IMLAB follows a classic database engine architecture with clear separation of concerns:
┌─────────────────────────────────────────────────────────────────┐
│ Interactive Shell (imlabdb) │
└──────────────────────────┬──────────────────────────────────────┘
│
┌──────────────────────────▼──────────────────────────────────────┐
│ Query Processing Pipeline │
├─────────────────────────────────────────────────────────────────┤
│ 1. Lexical Analysis (Flex Scanner) │
│ 2. Syntax Analysis (Bison Parser) → AST │
│ 3. Semantic Analysis → Statement Objects │
│ 4. Query Optimization → Optimized Operator Tree │
│ 5. Code Generation & Execution │
└──────────────────────────┬──────────────────────────────────────┘
│
┌──────────────────────────▼──────────────────────────────────────┐
│ Database Storage & Execution Engine │
├─────────────────────────────────────────────────────────────────┤
│ • Table Storage (Row-based with indexing) │
│ • Type System (Type checking & conversion) │
│ • Relational Algebra Operators (Scan, Filter, Join) │
│ • Expression Evaluation │
└─────────────────────────────────────────────────────────────────┘
-
Parse Phase: SQL text → AST
- Flex lexer tokenizes input
- Bison parser builds AST according to grammar
- Error handling at parse time
-
Analysis Phase: AST → Semantic-Correct Statement
- Semantic analyzer validates query
- Type checking and inference
- Scope resolution (table and column references)
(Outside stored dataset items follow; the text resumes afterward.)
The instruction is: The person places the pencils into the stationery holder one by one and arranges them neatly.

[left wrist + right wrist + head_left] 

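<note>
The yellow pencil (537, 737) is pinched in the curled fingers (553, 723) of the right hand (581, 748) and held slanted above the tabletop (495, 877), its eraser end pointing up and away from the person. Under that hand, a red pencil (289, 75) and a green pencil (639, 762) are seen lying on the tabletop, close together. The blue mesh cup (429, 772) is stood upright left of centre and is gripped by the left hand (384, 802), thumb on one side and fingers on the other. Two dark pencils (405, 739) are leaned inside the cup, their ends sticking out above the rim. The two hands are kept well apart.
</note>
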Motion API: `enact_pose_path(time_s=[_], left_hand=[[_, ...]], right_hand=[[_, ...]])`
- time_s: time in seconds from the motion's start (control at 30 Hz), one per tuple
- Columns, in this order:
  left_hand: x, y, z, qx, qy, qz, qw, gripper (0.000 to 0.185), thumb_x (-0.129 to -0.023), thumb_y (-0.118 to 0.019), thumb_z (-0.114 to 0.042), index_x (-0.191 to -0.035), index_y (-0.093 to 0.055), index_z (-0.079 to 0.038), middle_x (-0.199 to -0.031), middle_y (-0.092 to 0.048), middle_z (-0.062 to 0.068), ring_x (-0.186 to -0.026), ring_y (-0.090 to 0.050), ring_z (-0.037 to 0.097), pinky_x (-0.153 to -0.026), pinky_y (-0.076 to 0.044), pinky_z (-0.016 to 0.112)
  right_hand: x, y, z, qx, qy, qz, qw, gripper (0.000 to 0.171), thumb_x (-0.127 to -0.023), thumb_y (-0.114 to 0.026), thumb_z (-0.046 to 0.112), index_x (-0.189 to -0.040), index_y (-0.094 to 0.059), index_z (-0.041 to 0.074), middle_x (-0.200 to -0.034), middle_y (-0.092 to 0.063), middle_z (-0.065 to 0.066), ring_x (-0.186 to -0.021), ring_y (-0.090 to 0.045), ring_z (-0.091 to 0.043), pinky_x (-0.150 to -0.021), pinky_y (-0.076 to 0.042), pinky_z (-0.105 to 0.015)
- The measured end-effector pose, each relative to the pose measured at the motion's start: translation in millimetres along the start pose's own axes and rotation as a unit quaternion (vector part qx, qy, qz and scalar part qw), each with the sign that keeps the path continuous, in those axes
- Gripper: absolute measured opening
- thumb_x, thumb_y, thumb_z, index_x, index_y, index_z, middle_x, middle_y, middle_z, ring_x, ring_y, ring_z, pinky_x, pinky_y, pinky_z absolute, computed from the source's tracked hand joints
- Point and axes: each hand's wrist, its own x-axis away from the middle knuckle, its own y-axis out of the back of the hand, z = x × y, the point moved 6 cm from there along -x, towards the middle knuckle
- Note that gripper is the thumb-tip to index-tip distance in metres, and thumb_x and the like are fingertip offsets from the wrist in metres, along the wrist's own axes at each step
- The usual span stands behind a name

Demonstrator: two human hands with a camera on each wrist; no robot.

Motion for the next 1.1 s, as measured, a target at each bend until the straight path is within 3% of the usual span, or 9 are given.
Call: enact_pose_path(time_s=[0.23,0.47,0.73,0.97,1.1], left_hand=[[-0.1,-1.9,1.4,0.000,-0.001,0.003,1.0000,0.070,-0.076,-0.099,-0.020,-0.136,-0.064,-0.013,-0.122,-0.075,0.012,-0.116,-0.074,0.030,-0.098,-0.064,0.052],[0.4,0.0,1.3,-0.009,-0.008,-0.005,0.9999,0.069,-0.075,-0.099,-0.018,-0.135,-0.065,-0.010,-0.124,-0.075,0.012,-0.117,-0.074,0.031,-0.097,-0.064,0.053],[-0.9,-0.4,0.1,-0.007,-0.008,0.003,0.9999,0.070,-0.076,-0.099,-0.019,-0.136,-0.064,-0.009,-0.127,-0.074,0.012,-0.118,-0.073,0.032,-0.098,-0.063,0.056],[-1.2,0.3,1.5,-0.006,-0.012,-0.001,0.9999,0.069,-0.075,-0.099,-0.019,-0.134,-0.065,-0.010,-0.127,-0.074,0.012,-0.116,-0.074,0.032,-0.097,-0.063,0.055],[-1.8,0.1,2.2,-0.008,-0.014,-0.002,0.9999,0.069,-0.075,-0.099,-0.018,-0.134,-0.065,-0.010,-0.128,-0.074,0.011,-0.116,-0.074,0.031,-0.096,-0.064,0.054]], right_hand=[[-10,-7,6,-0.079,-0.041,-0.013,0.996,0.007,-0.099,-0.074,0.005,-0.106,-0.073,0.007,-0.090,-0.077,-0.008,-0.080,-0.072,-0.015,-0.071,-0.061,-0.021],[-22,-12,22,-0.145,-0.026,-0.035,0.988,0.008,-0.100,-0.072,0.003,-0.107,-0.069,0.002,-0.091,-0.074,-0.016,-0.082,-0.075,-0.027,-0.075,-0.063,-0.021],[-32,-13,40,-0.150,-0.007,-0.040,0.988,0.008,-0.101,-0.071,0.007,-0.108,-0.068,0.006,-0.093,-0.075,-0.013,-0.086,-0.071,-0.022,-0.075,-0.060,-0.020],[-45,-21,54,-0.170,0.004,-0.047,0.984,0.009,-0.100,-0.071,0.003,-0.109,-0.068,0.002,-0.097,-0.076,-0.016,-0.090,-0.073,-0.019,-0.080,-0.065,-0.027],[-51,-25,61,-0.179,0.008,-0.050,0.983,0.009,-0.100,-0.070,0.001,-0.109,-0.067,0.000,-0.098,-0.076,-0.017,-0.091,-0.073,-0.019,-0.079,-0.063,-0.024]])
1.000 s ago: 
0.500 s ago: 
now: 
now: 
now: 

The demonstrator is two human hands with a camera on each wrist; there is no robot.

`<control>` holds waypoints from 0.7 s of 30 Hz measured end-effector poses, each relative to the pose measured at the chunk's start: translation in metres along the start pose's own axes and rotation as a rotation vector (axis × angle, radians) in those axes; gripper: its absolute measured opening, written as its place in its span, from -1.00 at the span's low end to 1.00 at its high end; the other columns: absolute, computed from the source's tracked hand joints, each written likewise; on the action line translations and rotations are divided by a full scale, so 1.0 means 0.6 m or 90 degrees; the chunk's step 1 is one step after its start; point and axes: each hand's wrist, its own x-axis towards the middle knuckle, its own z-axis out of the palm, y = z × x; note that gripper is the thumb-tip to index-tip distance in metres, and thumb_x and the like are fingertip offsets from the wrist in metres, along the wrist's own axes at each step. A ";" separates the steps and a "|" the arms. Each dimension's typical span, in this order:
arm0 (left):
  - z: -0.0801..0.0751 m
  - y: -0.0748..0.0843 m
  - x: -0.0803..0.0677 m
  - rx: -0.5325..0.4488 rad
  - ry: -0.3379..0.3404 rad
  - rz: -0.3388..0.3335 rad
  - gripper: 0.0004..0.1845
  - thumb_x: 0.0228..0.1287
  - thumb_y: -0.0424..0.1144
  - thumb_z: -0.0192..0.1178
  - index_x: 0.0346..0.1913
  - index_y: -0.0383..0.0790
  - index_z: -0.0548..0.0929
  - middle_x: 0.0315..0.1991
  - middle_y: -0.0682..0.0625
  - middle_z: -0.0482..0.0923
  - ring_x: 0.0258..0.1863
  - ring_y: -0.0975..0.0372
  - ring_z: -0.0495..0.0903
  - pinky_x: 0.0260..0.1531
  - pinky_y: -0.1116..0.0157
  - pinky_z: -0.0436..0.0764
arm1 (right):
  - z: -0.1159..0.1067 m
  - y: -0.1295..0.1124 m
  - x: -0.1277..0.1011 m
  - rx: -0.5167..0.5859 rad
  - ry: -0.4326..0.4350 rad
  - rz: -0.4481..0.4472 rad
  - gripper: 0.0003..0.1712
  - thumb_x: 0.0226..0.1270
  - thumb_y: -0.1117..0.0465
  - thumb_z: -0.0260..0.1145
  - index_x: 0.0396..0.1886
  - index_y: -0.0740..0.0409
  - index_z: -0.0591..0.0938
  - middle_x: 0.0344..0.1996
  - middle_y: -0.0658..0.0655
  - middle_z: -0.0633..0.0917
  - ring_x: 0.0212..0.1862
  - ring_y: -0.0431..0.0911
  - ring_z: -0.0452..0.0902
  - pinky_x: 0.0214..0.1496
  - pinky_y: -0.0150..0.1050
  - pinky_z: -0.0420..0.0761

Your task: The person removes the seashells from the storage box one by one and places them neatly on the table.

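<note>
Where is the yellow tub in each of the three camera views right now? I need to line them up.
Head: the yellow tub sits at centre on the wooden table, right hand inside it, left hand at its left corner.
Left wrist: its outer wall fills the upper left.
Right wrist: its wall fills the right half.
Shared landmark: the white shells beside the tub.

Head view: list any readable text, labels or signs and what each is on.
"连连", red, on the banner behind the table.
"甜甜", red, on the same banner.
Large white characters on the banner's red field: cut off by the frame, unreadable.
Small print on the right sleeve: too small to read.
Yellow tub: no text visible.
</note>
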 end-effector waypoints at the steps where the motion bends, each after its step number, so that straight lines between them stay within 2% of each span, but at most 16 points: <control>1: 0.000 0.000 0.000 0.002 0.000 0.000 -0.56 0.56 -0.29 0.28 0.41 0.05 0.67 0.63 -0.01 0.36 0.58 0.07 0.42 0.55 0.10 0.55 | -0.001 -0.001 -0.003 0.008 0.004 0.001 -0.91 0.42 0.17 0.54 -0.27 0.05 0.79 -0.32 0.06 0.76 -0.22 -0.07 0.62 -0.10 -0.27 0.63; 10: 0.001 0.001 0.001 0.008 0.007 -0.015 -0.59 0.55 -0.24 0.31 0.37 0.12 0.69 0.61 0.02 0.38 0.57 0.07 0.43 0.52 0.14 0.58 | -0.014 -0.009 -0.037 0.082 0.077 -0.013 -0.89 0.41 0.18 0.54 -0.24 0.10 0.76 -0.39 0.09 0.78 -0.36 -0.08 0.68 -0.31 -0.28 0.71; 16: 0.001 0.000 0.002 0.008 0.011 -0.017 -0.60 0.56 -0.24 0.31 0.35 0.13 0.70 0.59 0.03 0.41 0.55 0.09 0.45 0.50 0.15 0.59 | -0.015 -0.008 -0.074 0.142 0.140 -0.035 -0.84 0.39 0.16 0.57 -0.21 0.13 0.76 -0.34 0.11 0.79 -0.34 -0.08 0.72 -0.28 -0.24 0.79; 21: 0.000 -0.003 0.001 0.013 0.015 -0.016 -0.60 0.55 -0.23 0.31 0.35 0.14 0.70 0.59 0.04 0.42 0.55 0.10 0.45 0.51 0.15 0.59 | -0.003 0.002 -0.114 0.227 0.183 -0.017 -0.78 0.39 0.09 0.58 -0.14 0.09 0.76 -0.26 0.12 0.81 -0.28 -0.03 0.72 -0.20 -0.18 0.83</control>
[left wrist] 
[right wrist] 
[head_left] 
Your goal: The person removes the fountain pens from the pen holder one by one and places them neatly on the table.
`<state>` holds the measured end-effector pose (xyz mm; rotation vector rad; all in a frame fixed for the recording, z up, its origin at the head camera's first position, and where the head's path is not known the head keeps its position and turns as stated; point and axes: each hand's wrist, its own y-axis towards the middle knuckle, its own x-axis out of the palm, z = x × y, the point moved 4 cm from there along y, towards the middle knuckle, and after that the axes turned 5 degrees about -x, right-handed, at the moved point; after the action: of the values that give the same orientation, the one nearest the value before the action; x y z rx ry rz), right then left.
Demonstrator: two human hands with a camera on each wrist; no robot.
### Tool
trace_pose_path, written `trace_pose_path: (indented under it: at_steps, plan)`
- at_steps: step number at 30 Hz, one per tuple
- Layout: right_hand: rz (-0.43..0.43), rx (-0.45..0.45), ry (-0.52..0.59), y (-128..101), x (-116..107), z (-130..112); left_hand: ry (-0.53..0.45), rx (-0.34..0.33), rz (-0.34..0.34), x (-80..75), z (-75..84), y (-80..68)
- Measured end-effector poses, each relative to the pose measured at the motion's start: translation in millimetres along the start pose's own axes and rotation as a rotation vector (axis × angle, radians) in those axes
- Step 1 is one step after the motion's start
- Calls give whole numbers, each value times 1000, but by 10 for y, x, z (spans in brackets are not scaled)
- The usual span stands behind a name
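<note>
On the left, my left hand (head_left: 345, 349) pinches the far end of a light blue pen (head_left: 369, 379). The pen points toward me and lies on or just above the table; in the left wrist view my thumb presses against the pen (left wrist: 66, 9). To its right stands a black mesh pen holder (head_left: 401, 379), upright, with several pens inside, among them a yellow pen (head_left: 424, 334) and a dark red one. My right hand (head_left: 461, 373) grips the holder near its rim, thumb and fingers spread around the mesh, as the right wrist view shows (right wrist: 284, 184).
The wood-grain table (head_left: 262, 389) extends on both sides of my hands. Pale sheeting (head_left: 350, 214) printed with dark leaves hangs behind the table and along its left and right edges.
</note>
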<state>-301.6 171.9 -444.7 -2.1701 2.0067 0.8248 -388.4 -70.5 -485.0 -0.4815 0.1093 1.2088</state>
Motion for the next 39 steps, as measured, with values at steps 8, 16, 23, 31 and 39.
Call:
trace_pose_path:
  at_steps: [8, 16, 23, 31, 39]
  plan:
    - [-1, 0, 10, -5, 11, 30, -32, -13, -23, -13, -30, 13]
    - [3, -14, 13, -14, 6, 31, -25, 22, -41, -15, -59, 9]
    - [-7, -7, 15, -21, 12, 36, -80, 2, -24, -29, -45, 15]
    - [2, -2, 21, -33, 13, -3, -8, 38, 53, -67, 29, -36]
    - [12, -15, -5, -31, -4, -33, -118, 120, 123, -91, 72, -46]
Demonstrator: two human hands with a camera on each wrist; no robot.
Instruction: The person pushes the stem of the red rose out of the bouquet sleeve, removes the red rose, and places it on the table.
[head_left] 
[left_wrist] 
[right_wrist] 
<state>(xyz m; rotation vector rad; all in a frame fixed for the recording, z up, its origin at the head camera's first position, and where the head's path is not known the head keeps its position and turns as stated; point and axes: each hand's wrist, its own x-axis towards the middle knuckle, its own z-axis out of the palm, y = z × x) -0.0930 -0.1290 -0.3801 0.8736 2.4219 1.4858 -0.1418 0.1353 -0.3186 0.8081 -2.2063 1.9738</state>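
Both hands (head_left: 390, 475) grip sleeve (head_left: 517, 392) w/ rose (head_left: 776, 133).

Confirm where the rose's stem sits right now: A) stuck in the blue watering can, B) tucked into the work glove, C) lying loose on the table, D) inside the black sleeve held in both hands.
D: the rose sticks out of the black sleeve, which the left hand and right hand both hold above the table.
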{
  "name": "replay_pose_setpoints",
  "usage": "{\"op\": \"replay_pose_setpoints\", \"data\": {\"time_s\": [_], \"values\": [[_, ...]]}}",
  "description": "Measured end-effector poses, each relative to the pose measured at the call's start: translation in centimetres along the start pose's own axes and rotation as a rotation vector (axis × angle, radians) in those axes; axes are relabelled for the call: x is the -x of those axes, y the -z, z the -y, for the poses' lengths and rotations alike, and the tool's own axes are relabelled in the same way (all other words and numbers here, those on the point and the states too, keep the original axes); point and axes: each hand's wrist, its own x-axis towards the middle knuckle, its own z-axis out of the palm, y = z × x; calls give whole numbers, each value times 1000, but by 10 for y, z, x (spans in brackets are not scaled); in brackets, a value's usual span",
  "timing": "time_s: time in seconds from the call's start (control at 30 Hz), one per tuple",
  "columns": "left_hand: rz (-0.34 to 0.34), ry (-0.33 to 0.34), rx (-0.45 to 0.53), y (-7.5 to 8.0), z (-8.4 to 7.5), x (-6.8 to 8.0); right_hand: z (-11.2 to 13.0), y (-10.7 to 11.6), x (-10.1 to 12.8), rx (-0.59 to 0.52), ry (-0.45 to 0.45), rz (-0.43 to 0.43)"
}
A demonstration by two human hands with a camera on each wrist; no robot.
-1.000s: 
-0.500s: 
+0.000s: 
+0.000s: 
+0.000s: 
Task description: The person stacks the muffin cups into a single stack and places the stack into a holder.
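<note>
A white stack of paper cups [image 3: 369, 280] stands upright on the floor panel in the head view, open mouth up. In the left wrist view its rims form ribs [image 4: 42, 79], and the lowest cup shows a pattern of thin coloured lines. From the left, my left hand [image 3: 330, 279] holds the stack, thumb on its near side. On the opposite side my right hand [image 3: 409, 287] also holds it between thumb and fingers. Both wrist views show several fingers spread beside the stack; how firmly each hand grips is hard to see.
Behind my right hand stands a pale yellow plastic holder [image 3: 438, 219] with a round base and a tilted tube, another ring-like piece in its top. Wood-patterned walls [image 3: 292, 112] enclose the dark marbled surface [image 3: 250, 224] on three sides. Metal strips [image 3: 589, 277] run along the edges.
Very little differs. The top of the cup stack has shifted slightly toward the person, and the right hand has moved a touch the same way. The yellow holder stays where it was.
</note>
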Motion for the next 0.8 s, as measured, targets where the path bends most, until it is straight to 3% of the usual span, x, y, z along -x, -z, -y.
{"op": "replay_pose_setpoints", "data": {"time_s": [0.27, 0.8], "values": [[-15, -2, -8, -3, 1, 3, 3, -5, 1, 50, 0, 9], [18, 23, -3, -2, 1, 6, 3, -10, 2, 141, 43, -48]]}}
- Builds Statement object with Operator tree
-
Optimization Phase: Statement → Optimized Statement
- Currently implements predicate pushdown
- Moves WHERE clause filters closer to table scans
- Extensible framework for future passes
-
Execution Phase: Statement → Results
- Operator tree traversal
- Pull-based iterator model
- Each operator produces/consumes tuples
IMLAB implements a classic volcano-style operator model:
class Operator {
virtual void prepare(...); // Initialize operator
virtual void produce(...); // Generate code/signals
virtual void consume(...); // Consume input
virtual std::set<IU*> collectIUs(); // Collect columns
};- TableScan: Scan table
- Unary Operators:
- Select: Filter rows (WHERE clause)
- Print: Output results
- Binary Operators:
- InnerJoin: Join two tables
Register (variant-based container)
├── Bool (true/false)
├── Integer (32-bit signed)
├── Numeric (fixed-point decimal)
├── Text (variable-length string)
└── Timestamp (date/time)
The Register class acts as a universal value container using std::variant:
using Value = std::variant<Bool, Integer, Numeric, Text, Timestamp>;
class Register {
Type type; // Type descriptor
Value value; // Actual value
// Operations
std::string toString() const;
uint64_t hash() const;
bool operator==(const Register& other) const;
};This design enables:
- Type-safe value handling
- Efficient polymorphism without vtable overhead
- Easy serialization and comparison
Automatic type coercion follows SQL semantics:
- Integer → Numeric (precision preserved)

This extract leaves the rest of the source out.